2010年03月10日 | 愛蔵コミック・コラム/著者名は行
 小学館フラワーコミックス全5巻

 青い霧と黄昏と闇の中に棲み、人々の生き血をすすり、薔薇を枯らす一族、バンパネラ…ポーの一族に加えられた少年エドガーの、300年あまりの生涯の物語。

 小学生の頃、友人に当時すでにだいぶボロボロだった2巻と3巻だけもらって読んで、慌てて前後の巻を買い揃えた記憶があります。きれいな文庫版とかで買い直そうとも思うのですが、今のところそのままです。
 確か、初めて読んだ萩尾作品だったと思います。いやあ、はまりましたねえ。当時アニメ版『銀河鉄道999』にもはまっていて、メーテルの悲しさとエドガーのそれとが重なって感じられたのです。時を越えて生きていかなければならない、寂しさ、もの悲しさ…自分でも年表を作って、時を越えて生きるキャラクターのお話を考えたりしたものです。

 時を越えて生きることの醍醐味(?)を端的に表すエピソードで、構成が好みな『グレンスミスの日記』や、エドガーがいない間のアランの日常を描いた『一週間』なんかが好きです。それから、ふたりに育てられた少女のお話『リデル森の中』。私は窓を開けて眠ることなどなかったけれど、その気持ち、そしていつしか窓を閉める時が来ることは、理解できます。
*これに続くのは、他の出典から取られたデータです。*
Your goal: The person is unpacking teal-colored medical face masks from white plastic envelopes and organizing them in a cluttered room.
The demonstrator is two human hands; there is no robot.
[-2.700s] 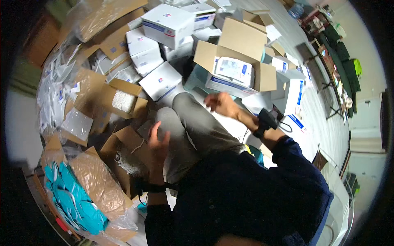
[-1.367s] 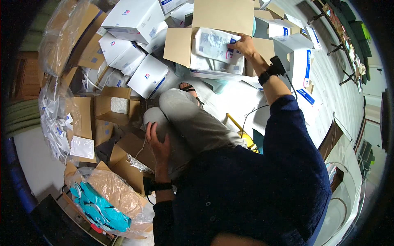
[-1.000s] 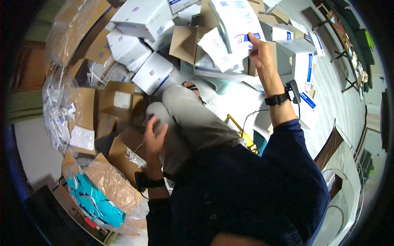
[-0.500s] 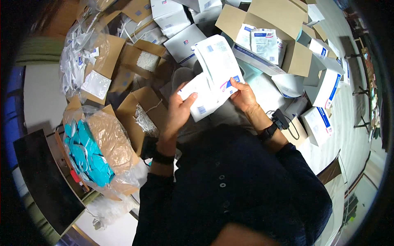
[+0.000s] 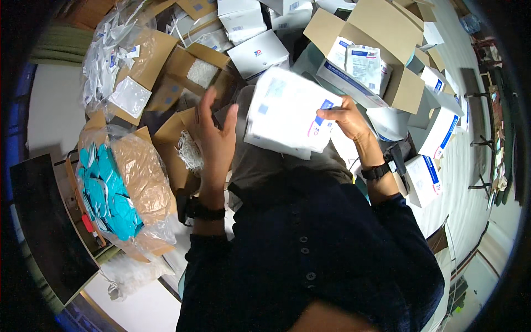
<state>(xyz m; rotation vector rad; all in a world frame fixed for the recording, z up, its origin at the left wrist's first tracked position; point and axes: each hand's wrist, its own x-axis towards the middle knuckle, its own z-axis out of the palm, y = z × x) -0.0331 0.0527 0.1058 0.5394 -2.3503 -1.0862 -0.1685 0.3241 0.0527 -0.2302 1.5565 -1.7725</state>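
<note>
My right hand (image 5: pixel 349 118) grips a small stack of flat white packets (image 5: pixel 282 110) with blue and pink print by its right edge, thumb on top. The stack hangs over my lap, tilted a little. To its left, my left hand (image 5: pixel 217 130) is raised with fingers spread, touching nothing. Just beyond that hand are small brown cartons: one holds white cotton swabs or similar thin sticks (image 5: pixel 189 152), the other a block of small white pieces (image 5: pixel 202 73). Further right, an open brown carton (image 5: pixel 406 91) holds similar white packets (image 5: pixel 363 67) standing upright.
At the left, a plastic-lined carton (image 5: pixel 146 188) holds teal packets (image 5: pixel 108 191). A clear bag of white wrapped items (image 5: pixel 105 77) leans on a carton behind it. White boxes (image 5: pixel 259 54) stand at the back, and more white boxes (image 5: pixel 425 180) lie at the right. A black panel (image 5: pixel 50 227) is far left.
My left hand has let go of the packets and moved left, its fingers opening. The packets, now held only by my right hand, have come together into one stack.
</note>
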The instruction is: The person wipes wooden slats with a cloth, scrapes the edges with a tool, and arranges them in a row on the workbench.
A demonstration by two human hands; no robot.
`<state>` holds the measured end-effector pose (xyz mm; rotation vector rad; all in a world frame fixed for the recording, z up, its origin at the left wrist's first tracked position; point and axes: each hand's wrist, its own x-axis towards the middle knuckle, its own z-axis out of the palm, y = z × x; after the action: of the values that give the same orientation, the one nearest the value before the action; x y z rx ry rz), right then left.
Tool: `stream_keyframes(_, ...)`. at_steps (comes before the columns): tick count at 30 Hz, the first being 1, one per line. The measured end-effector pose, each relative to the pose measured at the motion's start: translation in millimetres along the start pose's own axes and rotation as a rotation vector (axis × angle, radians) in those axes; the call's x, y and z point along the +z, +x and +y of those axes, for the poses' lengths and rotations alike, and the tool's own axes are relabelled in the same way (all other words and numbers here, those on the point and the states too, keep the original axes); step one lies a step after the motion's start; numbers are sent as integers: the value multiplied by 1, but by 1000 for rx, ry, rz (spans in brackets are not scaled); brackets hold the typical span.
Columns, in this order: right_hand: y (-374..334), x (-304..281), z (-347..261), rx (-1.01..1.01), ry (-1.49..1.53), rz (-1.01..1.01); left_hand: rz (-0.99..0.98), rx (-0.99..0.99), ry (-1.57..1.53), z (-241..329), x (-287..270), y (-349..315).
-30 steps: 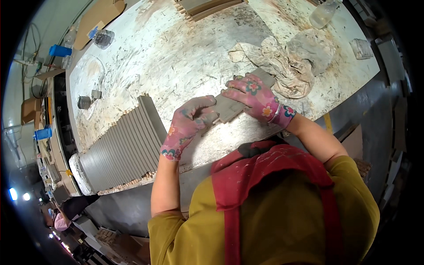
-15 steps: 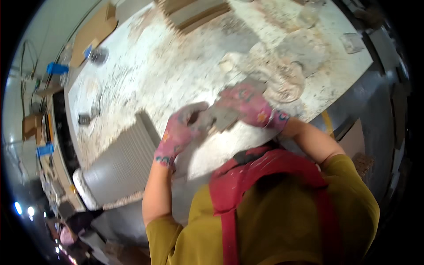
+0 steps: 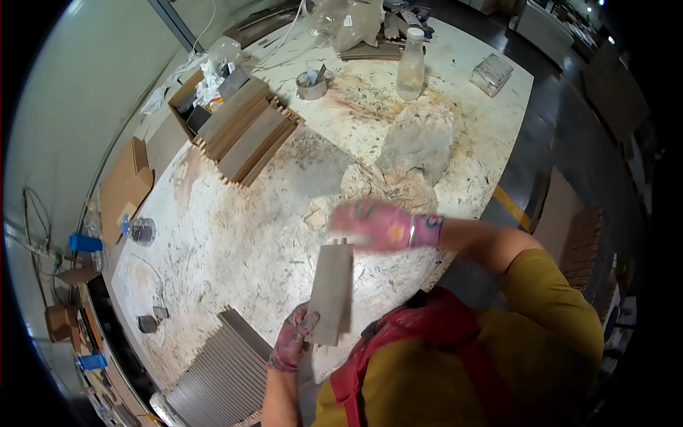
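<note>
Gloved left hand (image 3: 293, 340) grips a flat wooden board (image 3: 331, 293), fingers clamped on its lower edge, holding it upright over the stained tabletop (image 3: 235, 235). Above the board's top end, the right hand (image 3: 380, 225) is motion-blurred; its finger state cannot be told.

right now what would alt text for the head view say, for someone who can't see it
Seen from above, a person's gloved left hand holds a flat grey-brown panel upright over a stained white worktable, while the blurred right hand hovers at its top edge. Stacked ribbed panels lie at lower left, and a plastic bottle stands at the far end.
</note>
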<state>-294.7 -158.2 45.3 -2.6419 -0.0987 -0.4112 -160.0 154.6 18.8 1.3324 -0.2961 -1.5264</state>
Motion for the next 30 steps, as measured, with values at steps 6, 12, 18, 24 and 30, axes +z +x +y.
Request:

泣けますね。
 ラストシーンも悲しくて悲しくて、私はかなり長い間続きがあるものだと思っていました。エドガーをこのままになんかできないよ、とね。当時フラワーコミックスはあまりちゃんと「完結」を表記していなかったような記憶もありますし。柱時計とともに落ちていくアランの姿は思い出すだけで胸ふたがれます。